SUPPLIED MATERIAL:
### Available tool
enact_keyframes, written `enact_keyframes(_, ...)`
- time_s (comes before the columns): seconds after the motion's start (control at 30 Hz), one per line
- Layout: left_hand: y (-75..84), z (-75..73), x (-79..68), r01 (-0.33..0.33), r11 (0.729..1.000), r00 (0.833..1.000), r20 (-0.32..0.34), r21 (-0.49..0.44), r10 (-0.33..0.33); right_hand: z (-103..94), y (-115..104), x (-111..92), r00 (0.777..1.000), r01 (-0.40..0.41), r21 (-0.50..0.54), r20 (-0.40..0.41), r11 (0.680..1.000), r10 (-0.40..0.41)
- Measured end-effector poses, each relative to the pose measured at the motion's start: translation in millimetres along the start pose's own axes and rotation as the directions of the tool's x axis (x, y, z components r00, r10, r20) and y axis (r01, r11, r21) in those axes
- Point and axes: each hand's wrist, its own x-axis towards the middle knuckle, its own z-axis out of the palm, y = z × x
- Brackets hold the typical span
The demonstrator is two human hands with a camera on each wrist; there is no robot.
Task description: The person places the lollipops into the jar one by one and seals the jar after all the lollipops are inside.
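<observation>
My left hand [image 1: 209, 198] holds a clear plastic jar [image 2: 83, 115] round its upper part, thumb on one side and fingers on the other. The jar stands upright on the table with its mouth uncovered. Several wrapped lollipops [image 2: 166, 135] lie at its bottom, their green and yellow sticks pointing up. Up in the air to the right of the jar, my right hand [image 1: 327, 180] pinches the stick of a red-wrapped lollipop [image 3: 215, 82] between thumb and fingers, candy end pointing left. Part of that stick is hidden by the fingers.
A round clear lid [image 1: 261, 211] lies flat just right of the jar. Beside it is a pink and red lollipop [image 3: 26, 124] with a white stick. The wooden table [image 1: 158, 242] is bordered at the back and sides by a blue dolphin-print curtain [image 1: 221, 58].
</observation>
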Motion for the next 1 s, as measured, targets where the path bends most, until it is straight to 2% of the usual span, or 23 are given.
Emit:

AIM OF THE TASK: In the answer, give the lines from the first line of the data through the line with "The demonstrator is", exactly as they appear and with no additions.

RESULT:
### Available tool
enact_keyframes, written `enact_keyframes(_, ...)`
- time_s (comes before the columns): seconds after the motion's start (control at 30 Hz), one per line
- Layout: left_hand: y (-75..84), z (-75..73), x (-79..68), r01 (-0.33..0.33), r11 (0.729..1.000), r00 (0.833..1.000), r20 (-0.32..0.34), r21 (-0.49..0.44), r10 (-0.33..0.33); right_hand: z (-103..94), y (-115..104), x (-111..92), r00 (0.777..1.000), r01 (-0.40..0.41), r21 (-0.50..0.54), r20 (-0.40..0.41), r11 (0.680..1.000), r10 (-0.40..0.41)
- Measured end-effector poses, each relative to the pose measured at the motion's start: translation in millimetres along the start pose's own axes and rotation as the directions of the tool's x axis (x, y, z components r00, r10, r20) and y axis (r01, r11, r21) in those axes
- Point and axes: each hand's wrist, its own x-axis towards the middle knuckle, its own z-axis out of the palm, y = z × x
- Brackets hold the typical span
The demonstrator is two human hands with a camera on each wrist; there is no robot.

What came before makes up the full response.